▶ _WORK INSTRUCTION_
Nothing outside the stretch is wanted. Repeat exactly the lines of the listing below from the one that contains "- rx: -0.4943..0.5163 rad" through the one that contains "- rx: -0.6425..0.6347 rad", both ends included.

= = = = =

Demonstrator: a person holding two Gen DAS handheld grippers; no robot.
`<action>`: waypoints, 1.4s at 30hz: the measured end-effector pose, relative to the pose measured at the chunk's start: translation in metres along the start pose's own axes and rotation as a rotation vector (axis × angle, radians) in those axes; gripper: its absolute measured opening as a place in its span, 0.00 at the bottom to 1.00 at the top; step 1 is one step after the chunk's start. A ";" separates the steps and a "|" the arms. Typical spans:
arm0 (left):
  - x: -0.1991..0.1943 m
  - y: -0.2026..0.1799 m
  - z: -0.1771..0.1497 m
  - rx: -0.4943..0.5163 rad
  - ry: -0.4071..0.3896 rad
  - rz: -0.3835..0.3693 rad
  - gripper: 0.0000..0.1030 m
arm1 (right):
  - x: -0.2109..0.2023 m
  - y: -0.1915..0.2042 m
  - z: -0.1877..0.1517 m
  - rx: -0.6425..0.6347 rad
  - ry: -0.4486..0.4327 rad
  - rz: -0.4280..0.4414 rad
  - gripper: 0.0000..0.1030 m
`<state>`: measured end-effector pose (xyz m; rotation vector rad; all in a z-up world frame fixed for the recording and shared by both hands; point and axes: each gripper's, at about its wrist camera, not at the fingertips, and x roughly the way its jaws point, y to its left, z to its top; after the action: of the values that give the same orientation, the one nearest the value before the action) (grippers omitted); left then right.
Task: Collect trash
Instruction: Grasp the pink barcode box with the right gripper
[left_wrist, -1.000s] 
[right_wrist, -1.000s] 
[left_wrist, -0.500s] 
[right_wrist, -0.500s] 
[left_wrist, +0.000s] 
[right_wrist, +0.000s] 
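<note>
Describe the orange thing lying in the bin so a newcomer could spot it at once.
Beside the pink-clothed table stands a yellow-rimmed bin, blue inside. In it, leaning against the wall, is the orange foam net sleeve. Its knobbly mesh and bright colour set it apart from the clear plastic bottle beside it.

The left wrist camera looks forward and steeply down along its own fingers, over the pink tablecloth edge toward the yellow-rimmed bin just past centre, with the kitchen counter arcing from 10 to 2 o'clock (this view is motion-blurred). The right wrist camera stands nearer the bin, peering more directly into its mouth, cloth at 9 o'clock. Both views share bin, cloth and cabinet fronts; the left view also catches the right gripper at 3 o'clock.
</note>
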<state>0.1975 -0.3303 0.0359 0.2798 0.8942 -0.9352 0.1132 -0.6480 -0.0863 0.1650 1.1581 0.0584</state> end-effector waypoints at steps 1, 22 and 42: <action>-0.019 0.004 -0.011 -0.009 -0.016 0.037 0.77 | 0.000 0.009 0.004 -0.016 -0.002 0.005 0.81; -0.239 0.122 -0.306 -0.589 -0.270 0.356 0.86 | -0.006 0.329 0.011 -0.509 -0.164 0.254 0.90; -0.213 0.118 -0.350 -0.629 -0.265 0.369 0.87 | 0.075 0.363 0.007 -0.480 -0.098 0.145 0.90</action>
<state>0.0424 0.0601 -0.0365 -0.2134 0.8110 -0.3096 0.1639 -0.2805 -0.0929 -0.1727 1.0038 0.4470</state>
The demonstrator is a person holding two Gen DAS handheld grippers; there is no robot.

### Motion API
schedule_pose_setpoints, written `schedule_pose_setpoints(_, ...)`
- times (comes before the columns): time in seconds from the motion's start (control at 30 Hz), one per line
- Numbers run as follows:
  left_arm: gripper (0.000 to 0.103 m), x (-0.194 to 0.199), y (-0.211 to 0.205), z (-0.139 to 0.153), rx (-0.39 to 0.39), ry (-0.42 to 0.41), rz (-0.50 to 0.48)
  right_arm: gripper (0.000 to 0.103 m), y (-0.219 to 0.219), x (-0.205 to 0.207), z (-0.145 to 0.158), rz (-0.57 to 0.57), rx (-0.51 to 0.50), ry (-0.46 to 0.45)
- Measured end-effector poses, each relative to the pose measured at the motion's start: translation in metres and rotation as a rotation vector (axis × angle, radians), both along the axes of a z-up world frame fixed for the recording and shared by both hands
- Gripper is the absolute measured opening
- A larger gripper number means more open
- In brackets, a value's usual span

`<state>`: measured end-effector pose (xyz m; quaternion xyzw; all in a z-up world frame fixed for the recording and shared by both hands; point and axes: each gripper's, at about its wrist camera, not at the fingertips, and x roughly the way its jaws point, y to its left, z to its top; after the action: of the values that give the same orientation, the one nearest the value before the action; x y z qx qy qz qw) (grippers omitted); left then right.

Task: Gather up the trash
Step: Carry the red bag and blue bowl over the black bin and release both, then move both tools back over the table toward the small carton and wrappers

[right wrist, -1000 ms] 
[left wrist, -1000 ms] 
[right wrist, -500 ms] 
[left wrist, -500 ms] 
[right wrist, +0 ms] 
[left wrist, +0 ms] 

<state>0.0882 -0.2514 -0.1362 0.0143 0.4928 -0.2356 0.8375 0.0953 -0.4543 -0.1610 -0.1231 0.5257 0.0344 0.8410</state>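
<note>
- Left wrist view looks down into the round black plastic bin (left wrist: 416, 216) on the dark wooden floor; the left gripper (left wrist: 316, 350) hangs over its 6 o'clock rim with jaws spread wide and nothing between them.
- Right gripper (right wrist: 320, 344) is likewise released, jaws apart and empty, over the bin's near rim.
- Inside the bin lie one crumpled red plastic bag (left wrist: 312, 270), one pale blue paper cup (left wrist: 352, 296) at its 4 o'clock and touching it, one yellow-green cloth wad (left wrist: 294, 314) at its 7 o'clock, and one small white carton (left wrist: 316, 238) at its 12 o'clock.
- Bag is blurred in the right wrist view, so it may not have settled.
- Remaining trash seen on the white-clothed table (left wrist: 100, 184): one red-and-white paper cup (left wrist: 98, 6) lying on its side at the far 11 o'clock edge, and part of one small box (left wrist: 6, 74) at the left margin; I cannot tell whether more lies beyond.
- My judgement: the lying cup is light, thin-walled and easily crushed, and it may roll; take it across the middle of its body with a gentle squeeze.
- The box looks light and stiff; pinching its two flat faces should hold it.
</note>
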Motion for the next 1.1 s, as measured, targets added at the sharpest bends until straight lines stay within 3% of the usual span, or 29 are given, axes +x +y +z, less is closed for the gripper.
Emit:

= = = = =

▶ _WORKED SOLUTION_
  - rx: -0.4943..0.5163 rad
  - ry: -0.4071..0.3896 rad
  - rz: -0.3835..0.3693 rad
  - gripper: 0.0000..0.1030 m
arm1 (right):
  - x: -0.2109..0.2023 m
  - y: -0.1915..0.2042 m
  - z: -0.1877..0.1517 m
  - rx: -0.6425..0.6347 rad

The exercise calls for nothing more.